Despite pathogenic bacteria having slimy mucilaginous capsules, or a waxy impermeable outer layer as in the case of mycobacteria, there are many molecules protruding which are proteins or complex molecules providing suitable antigenic sites for antibodies to bind should any specific antibodies be present.

Whilst antibody may be protective against some bacteria that give rise to extracellular infections such as staphylococcus, streptococcus and meningococci, it is not protective against infection with mycobacteria, it actually assists them to enter the very cells they would like to be in- at home in the phagosome.

The careful selection of the BCG bacterial strain, such as the Glaxo 1077 strain, has been shown to generate the Th-1 immune response, that is activated T helper cells that secrete gamma interferon and provoke the phagocyte that has engulfed a mycobacterium to kill it. In experimental infections in the laboratory in mice for example it is shown to be protective against infection and disease and death upon challenge. However this Th-1 response is subverted by infection with environmental mycobacteria such as avium species, so that the Th-1 is switched to Th-2 and the Th-2 ensures the production of (useless) antibody against mycobacteria as the Th-2 T helper cells interact with B-cells stimulating them to produce antibody, the T-cells in the Th-2 response do not produce gamma interferon to stimulate the phagocytes.

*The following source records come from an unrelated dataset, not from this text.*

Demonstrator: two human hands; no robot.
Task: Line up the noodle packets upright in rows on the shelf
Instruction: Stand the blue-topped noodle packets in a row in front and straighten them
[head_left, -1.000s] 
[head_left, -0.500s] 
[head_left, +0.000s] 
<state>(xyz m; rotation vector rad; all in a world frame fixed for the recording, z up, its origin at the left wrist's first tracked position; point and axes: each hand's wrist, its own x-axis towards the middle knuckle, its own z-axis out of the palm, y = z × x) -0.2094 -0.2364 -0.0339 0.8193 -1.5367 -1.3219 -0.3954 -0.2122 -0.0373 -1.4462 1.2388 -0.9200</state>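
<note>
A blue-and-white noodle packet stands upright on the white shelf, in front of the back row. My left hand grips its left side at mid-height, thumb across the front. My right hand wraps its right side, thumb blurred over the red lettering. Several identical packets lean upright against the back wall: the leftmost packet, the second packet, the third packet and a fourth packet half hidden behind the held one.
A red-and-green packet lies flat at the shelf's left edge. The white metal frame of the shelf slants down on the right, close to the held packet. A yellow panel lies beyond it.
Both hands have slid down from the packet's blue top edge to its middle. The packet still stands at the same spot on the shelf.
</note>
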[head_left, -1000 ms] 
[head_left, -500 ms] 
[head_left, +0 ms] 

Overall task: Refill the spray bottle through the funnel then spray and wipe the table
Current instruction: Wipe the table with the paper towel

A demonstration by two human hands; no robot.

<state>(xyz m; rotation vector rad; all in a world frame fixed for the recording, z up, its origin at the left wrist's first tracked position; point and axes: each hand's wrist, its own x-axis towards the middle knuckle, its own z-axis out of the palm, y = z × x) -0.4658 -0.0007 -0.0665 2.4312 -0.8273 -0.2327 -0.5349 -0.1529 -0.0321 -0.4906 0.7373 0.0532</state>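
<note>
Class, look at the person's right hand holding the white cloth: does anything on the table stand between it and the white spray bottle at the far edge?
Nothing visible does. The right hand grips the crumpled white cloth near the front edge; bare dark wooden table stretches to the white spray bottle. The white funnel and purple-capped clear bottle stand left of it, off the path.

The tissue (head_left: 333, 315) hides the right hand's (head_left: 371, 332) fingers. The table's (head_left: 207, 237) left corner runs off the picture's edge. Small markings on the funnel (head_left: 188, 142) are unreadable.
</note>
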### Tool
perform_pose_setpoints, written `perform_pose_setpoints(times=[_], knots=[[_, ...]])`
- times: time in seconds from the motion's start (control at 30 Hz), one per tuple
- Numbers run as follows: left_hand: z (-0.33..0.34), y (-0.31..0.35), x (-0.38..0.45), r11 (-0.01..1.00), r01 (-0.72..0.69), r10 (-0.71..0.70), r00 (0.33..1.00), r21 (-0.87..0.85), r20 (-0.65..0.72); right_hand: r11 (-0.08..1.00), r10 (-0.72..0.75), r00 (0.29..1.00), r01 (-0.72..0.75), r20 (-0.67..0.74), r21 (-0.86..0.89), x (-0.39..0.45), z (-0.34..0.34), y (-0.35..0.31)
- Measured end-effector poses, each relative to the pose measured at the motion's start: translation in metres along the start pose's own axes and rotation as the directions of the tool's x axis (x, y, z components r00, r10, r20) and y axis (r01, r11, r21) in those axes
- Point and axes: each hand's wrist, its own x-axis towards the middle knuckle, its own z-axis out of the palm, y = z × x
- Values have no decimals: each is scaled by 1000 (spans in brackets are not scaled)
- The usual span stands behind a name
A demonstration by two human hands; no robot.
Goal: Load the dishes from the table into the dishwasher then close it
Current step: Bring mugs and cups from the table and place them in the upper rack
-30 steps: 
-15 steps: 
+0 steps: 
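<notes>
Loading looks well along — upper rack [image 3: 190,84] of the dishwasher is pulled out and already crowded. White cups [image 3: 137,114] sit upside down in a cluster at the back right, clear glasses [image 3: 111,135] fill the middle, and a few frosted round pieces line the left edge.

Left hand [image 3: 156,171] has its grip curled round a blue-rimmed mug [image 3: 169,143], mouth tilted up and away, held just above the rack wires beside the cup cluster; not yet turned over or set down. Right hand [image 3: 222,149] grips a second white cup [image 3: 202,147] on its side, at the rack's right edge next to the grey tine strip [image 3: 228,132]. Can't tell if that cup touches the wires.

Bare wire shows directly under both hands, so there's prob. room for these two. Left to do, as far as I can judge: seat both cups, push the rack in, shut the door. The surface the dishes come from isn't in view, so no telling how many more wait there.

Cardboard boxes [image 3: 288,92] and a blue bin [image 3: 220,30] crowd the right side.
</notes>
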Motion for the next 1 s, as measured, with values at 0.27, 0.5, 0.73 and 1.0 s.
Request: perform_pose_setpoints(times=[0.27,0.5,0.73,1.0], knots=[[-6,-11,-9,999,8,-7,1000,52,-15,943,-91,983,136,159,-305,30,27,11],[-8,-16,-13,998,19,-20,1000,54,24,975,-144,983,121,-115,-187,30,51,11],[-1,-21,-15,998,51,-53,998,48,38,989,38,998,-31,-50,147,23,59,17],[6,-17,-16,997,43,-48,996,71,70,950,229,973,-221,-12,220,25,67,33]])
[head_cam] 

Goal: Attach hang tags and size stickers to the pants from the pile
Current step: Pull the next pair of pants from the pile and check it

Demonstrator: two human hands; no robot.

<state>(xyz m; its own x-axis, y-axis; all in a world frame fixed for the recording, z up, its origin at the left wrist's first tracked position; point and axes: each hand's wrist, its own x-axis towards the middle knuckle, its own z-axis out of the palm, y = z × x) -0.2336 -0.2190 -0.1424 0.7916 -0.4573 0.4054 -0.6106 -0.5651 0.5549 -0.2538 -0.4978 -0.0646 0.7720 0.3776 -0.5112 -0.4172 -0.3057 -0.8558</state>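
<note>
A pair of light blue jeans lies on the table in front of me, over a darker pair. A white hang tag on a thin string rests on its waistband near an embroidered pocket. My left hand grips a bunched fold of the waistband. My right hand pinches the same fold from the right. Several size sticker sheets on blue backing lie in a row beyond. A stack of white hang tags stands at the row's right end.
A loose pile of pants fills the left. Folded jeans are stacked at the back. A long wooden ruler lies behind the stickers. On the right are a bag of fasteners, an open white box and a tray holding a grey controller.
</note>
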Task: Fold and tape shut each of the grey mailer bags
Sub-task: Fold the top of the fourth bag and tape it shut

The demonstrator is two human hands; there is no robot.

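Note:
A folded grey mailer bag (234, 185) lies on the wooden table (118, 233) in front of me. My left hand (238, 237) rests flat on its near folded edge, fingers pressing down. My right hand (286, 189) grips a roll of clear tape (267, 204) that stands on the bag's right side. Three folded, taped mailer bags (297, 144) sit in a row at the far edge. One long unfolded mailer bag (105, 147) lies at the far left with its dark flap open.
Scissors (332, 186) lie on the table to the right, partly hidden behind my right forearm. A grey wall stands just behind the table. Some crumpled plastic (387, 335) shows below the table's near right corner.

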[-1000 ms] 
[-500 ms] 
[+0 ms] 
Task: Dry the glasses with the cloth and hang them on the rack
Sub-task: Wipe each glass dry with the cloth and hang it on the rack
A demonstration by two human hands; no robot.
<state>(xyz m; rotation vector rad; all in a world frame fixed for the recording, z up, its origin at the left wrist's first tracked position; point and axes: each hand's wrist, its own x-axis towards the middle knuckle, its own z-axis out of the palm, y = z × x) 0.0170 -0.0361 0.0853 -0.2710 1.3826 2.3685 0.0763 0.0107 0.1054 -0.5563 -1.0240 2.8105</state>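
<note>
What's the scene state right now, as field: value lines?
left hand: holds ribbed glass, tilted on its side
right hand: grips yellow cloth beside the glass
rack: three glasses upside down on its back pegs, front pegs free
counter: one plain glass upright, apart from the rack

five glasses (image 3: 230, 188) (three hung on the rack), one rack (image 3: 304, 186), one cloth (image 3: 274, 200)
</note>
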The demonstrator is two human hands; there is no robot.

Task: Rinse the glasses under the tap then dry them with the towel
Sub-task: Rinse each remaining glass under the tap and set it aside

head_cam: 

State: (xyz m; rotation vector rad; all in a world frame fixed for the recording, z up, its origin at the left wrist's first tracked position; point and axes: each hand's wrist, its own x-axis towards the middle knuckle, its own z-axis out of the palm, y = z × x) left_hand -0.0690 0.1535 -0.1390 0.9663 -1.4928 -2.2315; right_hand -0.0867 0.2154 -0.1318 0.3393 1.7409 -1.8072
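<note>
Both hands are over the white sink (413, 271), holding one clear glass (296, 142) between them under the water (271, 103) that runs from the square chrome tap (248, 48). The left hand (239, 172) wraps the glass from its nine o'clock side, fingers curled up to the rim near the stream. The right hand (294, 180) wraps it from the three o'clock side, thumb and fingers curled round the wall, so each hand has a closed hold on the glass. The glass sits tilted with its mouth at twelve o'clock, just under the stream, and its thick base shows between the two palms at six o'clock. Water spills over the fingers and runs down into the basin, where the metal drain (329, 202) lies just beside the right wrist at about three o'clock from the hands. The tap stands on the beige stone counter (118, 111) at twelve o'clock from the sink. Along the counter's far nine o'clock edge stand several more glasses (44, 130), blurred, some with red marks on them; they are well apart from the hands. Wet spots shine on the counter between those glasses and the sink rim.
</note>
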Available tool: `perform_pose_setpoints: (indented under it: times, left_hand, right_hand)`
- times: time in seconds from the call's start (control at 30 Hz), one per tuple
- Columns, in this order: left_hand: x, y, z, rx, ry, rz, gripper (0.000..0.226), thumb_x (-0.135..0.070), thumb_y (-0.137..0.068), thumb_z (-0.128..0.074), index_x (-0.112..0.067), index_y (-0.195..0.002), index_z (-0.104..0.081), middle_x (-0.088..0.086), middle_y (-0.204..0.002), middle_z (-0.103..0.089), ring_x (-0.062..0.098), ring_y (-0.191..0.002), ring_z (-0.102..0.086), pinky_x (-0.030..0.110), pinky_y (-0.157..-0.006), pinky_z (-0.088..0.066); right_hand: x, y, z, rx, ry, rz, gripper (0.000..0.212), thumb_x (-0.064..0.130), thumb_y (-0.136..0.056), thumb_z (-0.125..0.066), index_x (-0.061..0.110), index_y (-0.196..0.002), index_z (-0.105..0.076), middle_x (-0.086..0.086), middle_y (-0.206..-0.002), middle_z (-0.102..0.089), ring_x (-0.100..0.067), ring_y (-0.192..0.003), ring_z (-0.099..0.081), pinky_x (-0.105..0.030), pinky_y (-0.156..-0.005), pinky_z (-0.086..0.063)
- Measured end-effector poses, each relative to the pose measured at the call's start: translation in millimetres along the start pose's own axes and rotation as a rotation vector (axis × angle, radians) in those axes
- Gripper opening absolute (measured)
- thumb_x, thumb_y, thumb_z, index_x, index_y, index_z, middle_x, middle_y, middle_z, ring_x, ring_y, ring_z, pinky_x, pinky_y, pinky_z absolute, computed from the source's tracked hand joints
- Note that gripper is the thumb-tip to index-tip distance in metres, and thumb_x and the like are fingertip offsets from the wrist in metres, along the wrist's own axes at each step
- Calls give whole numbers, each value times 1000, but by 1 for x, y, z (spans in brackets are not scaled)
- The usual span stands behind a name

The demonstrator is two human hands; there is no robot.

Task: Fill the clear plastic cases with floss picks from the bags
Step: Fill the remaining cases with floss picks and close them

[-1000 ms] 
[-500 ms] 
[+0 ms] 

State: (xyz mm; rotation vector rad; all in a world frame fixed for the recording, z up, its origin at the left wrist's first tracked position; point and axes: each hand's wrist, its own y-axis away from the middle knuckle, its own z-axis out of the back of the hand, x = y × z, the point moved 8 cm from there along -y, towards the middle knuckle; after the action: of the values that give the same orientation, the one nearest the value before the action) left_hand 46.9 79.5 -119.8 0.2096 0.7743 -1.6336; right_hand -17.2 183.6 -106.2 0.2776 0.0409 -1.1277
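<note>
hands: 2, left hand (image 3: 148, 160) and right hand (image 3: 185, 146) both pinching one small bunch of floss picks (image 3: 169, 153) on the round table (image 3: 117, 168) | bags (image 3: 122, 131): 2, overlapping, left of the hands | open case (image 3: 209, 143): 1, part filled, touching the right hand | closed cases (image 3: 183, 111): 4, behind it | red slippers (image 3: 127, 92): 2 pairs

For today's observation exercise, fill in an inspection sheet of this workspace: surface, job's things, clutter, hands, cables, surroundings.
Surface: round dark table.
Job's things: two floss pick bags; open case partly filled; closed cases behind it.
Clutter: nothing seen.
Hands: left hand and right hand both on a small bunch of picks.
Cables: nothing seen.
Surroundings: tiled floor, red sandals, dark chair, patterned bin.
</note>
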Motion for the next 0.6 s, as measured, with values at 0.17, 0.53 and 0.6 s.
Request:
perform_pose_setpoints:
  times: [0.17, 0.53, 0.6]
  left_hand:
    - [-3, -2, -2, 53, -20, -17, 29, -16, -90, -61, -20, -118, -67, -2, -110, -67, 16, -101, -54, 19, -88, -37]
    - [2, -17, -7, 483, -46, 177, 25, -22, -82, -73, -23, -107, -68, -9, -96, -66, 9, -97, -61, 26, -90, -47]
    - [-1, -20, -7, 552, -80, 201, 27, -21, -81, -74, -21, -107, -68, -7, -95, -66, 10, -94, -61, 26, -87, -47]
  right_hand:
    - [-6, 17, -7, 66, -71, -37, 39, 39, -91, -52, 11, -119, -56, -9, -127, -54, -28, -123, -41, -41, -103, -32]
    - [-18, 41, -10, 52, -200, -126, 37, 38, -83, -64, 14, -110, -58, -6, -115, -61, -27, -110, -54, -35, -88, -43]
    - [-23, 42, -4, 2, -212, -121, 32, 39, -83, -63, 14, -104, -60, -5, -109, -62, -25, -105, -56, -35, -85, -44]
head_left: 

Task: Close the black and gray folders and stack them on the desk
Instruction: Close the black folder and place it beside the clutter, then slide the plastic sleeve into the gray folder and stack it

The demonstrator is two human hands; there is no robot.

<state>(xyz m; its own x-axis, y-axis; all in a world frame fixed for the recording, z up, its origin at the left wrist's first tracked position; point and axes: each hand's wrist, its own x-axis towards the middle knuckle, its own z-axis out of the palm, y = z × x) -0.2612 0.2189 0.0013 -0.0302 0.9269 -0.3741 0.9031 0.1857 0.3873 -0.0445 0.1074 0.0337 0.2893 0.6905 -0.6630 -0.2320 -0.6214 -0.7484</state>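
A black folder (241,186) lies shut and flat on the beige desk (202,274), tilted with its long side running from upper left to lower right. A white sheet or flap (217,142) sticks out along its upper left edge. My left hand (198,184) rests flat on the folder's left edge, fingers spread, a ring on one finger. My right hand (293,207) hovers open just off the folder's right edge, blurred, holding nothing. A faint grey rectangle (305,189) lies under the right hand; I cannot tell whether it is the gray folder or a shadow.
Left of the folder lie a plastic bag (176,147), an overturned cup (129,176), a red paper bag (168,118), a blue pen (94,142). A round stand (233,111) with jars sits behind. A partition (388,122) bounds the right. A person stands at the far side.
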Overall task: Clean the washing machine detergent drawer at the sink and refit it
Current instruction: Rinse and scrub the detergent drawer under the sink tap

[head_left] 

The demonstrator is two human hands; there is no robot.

A high mycobacterial load in an infected animal has the same effect, switching off Th-1 and switching on Th-2. A Th-2 response is of no use to contain the infection, and will not give a positive skin test or bovigam test result either.

In humans it has been difficult to show the BCG vaccine is protective against infection, though there is some recent evidence of this apparently, but it certainly protects infants and young children against tuberculosis, widespread disease and death with a metaanalysis calculation of up to 83%. It has not proven so useful in pulmonary tuberculosis in adults. It is believed that the reasons the vaccine is of variable efficacy in different parts of the world and different people is the subversion of the protective immune response by environmental mycobacteria, see above in mice.

BCG is not effective if given after infection with M bovis or M tuberculosis.

Development of new vaccines have focussed on attempting to ensure the Th-1 or protective effect of BCG is sustained despite environmental mycobacteria exposure- this goal is not yet adequately achieved. Givng BCG to humans over the age of 35 for example is thought to be of no value- we cannot avoid environmental mycobacteria exposure during life.

(Later addition) Really, the organism is so complicated and interacts in such a subtle and manifold way with the host it does make anti-microbials seem a better bet than immunological manipulation of the host - I was quite surprised at Colin Fink's view of treating badgers but it has a lot to recommend it. Supposing isoniazid was effective at treating latency how much would it matter if an active infection became resistant? But then of course the 2nd generation of latent infections would not be treatable. So I think Dr Gillet is right.